Not surprisingly, we see #Brexit has been trending in Britain. On Instagram we can see that Brexit is also trending in Denmark, which possibly highlights Denmarks EU skepticism.
The heat maps highlight that platforms and national contexts are closely related to each other.
Next we looked at Images. We could retrieve Images from Instagram and Tumblr. Here we plotted the images retrieved from Instagram chronologically. The gaps in between the groups indicate when Europe was sleeping. We can observe an increase of images, over the time.
On Tumblr we found fewer images tagged with #grexit, but we could observe an increase in the frequency.
In a last step, we looked at the number of posts, over time. This was the only analysis we could do across all of the platforms.
When retrieving data from different platforms, we realized that the data sets covers different time frames. For some we could go back to 2012. For Twitter we could just go back three days until we hit the limits. The following chart represents data was retrieved 1 July 2015.
If we focus on the last one month. We should be careful while interpreting this data because what looks like a peak might due to a tool hitting an APIs threshold. The following chart focuses on the month of June in our data set.
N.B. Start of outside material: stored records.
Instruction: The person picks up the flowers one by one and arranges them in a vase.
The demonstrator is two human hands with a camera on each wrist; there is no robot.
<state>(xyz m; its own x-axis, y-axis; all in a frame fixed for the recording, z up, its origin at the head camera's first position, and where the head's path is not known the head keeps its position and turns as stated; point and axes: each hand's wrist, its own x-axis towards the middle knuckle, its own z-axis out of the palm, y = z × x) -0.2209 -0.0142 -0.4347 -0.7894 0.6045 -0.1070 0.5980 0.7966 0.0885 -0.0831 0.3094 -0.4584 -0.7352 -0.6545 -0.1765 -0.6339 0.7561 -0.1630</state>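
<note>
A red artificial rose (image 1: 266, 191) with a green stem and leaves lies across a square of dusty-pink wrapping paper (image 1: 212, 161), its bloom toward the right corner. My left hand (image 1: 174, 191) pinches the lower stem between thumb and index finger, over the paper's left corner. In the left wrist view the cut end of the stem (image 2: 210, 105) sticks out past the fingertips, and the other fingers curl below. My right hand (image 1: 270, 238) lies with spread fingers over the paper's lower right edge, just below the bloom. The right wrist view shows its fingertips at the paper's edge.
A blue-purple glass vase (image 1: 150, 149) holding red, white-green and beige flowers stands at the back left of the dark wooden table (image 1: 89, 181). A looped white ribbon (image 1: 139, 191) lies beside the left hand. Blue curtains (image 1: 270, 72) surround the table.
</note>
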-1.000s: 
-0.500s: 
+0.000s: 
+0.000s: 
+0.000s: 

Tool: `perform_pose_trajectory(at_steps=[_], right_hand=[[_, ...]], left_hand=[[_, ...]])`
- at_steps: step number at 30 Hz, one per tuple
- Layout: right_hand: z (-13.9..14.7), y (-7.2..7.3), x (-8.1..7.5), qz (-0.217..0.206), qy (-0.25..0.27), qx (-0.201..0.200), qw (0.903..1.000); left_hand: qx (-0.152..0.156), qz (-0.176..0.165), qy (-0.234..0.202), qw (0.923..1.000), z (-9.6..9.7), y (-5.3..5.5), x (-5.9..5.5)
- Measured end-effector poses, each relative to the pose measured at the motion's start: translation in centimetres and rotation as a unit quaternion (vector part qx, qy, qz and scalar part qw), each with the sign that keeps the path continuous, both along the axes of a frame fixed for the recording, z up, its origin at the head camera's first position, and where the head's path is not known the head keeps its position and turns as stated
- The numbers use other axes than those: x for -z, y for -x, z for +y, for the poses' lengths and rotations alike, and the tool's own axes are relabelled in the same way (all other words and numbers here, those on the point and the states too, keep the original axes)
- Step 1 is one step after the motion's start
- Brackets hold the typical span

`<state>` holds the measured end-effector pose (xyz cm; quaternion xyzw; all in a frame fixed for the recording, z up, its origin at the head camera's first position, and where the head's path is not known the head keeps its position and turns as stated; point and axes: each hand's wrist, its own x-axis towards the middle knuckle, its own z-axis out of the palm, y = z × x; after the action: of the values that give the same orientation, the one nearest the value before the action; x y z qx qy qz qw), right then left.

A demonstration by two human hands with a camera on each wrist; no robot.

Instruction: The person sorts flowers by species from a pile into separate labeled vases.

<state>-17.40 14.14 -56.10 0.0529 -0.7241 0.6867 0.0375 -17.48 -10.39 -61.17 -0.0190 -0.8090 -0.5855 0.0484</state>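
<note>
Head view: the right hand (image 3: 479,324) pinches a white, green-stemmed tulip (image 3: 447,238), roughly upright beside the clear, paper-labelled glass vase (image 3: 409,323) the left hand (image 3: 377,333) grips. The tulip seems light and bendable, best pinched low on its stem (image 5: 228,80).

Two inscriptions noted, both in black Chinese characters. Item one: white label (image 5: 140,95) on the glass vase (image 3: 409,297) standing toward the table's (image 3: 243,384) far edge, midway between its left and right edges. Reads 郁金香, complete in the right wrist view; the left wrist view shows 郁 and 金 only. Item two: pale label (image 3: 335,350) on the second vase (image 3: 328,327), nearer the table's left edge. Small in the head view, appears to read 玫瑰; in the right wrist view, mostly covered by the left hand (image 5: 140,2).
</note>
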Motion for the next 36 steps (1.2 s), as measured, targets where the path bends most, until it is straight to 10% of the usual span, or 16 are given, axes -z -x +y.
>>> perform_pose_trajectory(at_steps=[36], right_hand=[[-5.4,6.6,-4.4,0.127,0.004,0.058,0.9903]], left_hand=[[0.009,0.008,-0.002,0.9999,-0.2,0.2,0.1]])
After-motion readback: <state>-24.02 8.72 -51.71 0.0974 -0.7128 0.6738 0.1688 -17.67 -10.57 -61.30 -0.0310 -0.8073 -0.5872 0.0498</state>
Our conclusions are two-fold as they group into findings related to Cross-Platform Analysis in general and findings specific to the grexit dataset.
We explored the relations between different platforms and found that some platforms actively support the posting of content to other platforms while others do not. By mapping supported relations, we could see that what we call secondary media platforms (Youtube, Instagram, Tumblr) tend to feed content to the primary platforms (Twitter, Facebook).
Furthermore, we identified three ways to study the linkage between platforms (1) URLs appearing in posts linking to other platforms (2) platform-relevant hashtags (PRashtags), hashtags that carry information about other platforms, e.g. #youtube (3) source information attached to a post, indicating the source mobile client, e.g. instagram app.
When working with datasets from different platforms one has to keep in mind the bias introduced by the rate-limits of the respective APIs.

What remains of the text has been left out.